* **Activity**:
Which lines of the data hold the word "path"? Copy all of them.

* **Data provided**:
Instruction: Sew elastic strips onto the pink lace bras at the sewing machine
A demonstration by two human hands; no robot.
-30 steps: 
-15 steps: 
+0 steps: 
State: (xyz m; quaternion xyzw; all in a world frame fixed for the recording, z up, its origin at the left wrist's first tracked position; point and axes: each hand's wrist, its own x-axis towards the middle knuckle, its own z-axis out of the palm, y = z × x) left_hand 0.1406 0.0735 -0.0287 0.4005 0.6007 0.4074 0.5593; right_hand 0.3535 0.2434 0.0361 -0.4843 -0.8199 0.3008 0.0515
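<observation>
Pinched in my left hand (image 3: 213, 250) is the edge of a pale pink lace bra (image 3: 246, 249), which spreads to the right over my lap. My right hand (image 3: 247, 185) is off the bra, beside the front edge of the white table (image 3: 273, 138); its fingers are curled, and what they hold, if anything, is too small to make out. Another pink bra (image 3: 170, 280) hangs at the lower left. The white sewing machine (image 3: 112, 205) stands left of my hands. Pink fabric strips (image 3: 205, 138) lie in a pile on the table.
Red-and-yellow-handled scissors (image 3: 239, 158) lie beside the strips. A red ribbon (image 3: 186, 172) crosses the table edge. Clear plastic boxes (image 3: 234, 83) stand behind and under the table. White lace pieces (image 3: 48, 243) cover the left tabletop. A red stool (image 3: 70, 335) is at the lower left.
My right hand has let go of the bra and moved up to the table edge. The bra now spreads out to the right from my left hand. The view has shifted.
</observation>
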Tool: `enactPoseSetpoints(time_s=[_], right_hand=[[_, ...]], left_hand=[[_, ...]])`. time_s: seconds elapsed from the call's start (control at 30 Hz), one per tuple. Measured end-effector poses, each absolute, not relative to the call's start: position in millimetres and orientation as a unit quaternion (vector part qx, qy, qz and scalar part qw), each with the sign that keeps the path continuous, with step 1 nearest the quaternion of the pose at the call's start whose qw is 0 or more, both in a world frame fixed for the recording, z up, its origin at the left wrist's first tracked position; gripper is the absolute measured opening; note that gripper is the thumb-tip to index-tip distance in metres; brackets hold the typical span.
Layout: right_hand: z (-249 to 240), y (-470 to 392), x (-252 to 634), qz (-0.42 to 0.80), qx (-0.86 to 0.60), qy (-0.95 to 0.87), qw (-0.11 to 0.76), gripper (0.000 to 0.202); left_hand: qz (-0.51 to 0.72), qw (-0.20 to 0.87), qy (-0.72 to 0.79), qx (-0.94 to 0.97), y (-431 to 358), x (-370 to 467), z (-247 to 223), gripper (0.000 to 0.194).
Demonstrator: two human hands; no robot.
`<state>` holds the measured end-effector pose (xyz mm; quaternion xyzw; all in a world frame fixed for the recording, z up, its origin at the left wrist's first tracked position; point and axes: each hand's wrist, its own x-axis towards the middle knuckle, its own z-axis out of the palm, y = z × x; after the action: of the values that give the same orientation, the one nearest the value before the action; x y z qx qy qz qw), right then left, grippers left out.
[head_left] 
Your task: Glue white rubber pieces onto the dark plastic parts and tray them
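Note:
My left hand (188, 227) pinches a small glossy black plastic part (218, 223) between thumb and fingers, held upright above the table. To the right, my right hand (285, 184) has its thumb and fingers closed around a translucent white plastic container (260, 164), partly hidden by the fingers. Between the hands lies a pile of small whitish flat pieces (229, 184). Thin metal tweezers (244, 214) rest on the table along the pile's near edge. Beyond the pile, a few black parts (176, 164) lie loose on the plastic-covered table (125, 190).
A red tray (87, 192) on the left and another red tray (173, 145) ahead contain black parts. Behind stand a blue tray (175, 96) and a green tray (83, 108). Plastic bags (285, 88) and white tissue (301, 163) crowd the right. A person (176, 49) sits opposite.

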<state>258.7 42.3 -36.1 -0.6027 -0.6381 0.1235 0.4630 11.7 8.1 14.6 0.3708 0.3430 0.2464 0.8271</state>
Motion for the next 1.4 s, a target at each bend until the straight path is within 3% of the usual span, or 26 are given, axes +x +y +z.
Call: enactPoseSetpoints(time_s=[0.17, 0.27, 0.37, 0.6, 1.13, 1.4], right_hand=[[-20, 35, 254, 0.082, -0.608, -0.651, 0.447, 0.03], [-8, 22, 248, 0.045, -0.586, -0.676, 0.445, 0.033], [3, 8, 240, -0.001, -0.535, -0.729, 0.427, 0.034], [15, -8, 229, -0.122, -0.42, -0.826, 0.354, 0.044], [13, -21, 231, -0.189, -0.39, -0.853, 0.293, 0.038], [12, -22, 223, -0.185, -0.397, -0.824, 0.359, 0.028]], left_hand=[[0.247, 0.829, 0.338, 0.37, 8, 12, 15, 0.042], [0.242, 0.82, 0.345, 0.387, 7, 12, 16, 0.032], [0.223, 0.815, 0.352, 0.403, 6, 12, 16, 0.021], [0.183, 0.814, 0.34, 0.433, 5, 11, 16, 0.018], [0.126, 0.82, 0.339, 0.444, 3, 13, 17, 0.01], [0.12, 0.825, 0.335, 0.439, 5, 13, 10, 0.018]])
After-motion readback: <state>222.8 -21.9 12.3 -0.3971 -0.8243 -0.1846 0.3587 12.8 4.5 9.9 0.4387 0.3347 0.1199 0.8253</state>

* **Reply to the task**:
Tool: `enactPoseSetpoints(time_s=[_], right_hand=[[_, ...]], left_hand=[[_, ...]])`. time_s: seconds elapsed from the call's start (control at 30 Hz), one per tuple. Measured end-effector poses, each absolute, not relative to the call's start: position in millimetres and orientation as a unit quaternion (vector part qx, qy, qz and scalar part qw), each with the sign that keeps the path continuous, with step 1 nearest the quaternion of the pose at the call's start whose qw is 0 or more, both in a world frame fixed for the recording, z up, its origin at the left wrist's first tracked position; gripper is the absolute measured opening; note that gripper is the thumb-tip to index-tip distance in metres; brackets hold the typical span.
Motion for the next 1.4 s, a target at each bend until the straight path is within 3% of the usual span, or 26 are given, axes +x +y +z.

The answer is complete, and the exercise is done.